At last year’s commencement, I felt scrappy overemphasized action at the expensive of thought, so I morphed the description to contemplative scrappiness.
I like that phrase. But more than liking the phrase, I really like the idea of building off of the year priors’ graduation address. So today I’m going to continue to build on the phrase and maybe in a decade or two I’ll have it nailed.
I want to be extra careful with whatever term I add this year because many of the students seated here in front began their career at COA at the same time as I began my COA experience as president four years ago. I remember vividly, for example, the first day of fall term 2011, meeting Anyuri as I sheepishly worked my way up to my office, on-the-fly working out what it means to be a new president and what it means to repatriate yourself into an institution you’re getting to know for the second time. I was trying to play to cool: I’m sure I was painfully awkward
We’ve had an amazing journey and the phrase I’m adding to the string this year is humble activists, which makes us contemplatively scrappy humble activists.
Humility is not generally the word on the tip of most college president’s tongues. We, as part of the very competitive world of higher education, tend to emphasize bold confidence. Especially when we speak to families on a day like today, the rhetoric drifts toward: “we are the best; you, students, are prepared and equipped with complete knowledge; our students solve big problems like hammering a nail; our way of teaching is the best and is unique in the world of higher education; think big, do bold, get there first; change this, save that, no fear, etc.
In this same vein, colleges promote themselves as a training ground for today’s “creative economy” and as the launching pad toward success in a “world with endless possibilities,” where choice is king and you’re meant to have the skills to pivot on any dime the world throws at you and be imbued with a confidence that will carry you over any hurdle. Again, it’s typically about bold and brash confidence.
But, here I am, saying I’m most proud of our humility; hoping that we, as a college, can continue to emphasize such humility. And that may strike you as odd.

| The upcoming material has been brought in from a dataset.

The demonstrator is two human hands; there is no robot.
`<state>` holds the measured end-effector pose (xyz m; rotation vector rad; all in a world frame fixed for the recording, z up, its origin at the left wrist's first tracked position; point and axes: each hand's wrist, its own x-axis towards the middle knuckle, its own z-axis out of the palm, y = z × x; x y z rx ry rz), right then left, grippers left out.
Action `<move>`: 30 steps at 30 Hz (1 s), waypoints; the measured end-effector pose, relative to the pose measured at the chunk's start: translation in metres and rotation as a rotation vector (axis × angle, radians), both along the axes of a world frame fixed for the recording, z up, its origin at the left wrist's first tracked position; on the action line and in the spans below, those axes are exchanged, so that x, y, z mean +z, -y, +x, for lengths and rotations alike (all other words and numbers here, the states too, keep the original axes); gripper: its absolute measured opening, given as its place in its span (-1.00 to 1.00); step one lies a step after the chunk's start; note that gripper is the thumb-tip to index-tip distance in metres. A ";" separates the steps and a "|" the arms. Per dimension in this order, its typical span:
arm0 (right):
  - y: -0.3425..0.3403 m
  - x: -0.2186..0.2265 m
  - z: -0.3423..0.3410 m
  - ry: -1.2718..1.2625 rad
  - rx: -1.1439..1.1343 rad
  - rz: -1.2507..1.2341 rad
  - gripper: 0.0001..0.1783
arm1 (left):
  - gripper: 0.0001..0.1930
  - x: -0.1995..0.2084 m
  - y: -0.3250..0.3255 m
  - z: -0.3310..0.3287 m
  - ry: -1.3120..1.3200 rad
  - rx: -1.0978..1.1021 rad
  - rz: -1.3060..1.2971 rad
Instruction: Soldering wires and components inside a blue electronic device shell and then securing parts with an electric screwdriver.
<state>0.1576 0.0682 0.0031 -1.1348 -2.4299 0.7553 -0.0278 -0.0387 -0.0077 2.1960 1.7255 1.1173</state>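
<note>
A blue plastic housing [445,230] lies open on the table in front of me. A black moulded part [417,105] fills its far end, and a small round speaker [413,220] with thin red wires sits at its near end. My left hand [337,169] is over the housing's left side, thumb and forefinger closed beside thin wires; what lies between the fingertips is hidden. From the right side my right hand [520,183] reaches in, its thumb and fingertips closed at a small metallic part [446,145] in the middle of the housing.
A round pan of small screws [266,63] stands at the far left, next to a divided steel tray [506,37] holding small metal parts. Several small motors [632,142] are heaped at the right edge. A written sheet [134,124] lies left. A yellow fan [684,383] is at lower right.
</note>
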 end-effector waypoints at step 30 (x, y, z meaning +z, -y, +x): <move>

Graduates, for your years here at the College of the Atlantic, one of the most important things I hope we’ve instilled in you as human ecologists is that the world is a complex place, that there are few easy answers out there. And, most often, just when you think you’ve got a hold of the complexity, you lose it; or, better still, you poke and prod at the question endlessly, skeptical of whether it’s even possible to achieve clarity. We’ve asked that you supplicate yourself to the complex world and, to do that effectively, you have to be humble.
I hope we’ve provided enough uncomfortable situations for you – because there’s nothing like discomfort and social and intellectual awkwardness as a way to ramp up one’s humility.
Namisha Bastedo, for example, in working with elders from a First Nations community in Northern Canada jumped into a sea of awkwardness with both feet when she worked to learn the Dene language. In learning a language, one is in a way reborn, becomes a child in an adult body, and must wade and waffle through awkward misunderstanding and opaque communications. In learning language, one supplicates oneself to complexity and becomes humble.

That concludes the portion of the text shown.